## Problem statement
Would you return, word for word, the lines of the data below from the line with "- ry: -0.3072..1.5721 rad" through the line with "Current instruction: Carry", and no others?

## Data excerpt

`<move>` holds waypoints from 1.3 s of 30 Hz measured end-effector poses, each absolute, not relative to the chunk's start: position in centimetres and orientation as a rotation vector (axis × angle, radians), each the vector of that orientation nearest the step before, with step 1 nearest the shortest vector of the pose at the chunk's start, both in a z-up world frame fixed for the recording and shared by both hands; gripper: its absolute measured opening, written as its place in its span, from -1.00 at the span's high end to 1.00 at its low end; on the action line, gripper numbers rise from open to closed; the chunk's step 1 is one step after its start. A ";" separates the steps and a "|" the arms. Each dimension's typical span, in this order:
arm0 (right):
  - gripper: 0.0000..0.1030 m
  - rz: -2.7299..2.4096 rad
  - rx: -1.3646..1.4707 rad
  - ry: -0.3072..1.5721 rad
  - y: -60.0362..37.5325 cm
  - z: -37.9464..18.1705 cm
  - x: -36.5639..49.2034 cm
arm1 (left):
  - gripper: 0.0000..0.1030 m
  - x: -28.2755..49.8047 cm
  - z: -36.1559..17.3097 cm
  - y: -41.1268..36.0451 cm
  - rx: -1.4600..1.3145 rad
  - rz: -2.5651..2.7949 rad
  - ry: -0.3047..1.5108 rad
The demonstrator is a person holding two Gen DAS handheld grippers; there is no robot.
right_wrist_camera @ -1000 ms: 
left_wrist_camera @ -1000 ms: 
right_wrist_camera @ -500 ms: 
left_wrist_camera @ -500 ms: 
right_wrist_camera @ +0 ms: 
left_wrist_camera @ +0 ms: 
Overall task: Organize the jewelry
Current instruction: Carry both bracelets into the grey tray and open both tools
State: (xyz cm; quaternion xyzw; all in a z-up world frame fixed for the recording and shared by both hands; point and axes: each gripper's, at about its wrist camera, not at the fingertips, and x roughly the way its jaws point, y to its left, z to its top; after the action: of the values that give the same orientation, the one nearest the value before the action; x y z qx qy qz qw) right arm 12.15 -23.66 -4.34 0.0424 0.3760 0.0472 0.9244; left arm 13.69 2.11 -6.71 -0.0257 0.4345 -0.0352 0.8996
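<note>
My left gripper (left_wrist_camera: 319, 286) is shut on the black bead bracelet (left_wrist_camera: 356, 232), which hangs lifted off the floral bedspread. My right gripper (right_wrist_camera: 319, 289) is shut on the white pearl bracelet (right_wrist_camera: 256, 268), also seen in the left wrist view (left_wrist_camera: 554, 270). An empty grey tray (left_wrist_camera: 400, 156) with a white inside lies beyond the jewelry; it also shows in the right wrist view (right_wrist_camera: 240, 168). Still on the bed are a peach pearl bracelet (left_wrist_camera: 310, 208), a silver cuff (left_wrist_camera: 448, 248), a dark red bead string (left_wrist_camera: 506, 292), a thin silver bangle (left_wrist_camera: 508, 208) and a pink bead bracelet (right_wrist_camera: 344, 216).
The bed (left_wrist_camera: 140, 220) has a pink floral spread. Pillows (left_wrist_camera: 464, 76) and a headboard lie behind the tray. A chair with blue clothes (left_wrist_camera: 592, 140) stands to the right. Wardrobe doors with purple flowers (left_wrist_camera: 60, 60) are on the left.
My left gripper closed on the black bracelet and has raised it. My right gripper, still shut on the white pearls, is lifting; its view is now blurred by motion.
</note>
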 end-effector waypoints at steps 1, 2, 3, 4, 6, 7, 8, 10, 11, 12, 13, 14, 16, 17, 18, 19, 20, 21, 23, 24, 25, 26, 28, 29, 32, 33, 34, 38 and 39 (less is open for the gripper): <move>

## Problem solution
  - ry: -0.3072..1.5721 rad
  - y: -60.0362..37.5325 cm
  - z: -37.9464..18.1705 cm
  - x: -36.5639..49.2034 cm
arm1 (left):
  - gripper: 0.0000..0.1030 m
  - x: -28.2755..49.8047 cm
  - z: -36.1559..17.3097 cm
  - y: -41.1268..36.0451 cm
  - rx: -1.4600..1.3145 rad
  - rz: -2.5651..2.7949 rad
  - ry: -0.3047..1.5108 rad
The demonstrator is a person holding two Gen DAS handheld grippers; there is no robot.
right_wrist_camera @ -1000 ms: 
left_wrist_camera @ -1000 ms: 
right_wrist_camera @ -500 ms: 
left_wrist_camera @ -500 ms: 
right_wrist_camera @ +0 ms: 
left_wrist_camera @ +0 ms: 
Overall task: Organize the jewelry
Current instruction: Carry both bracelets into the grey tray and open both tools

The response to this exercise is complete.